Prompt:
Word for word, set down the full listing below.

*** Begin section ***

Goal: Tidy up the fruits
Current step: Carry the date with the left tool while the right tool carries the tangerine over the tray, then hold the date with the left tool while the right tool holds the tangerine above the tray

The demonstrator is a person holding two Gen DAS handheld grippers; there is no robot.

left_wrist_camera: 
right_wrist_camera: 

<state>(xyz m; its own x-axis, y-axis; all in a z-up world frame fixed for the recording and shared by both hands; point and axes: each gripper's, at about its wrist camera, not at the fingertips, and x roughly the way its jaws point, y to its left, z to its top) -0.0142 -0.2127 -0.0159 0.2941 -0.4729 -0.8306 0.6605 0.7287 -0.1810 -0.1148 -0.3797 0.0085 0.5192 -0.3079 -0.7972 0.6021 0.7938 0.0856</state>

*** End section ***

Answer to the exercise:
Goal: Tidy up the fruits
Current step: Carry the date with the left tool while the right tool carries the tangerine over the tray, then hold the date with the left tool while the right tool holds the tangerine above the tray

The demonstrator is a person holding two Gen DAS handheld grippers; there is no robot.

left_wrist_camera: 
right_wrist_camera: 

<state>(xyz m; its own x-axis, y-axis; all in a z-up world frame fixed for the recording and shared by both hands; point and axes: each gripper's, at about its wrist camera, not at the fingertips, and x roughly the way its jaws point, y to its left, z to its top) -0.0142 -0.2127 -0.0159 0.2941 -0.4729 -0.8306 0.6605 0.7287 -0.1810 -0.1148 -0.3797 0.0085 0.5192 -0.3079 -0.7972 0.6021 0.7938 0.0856</state>

No further output is required, since the answer is complete.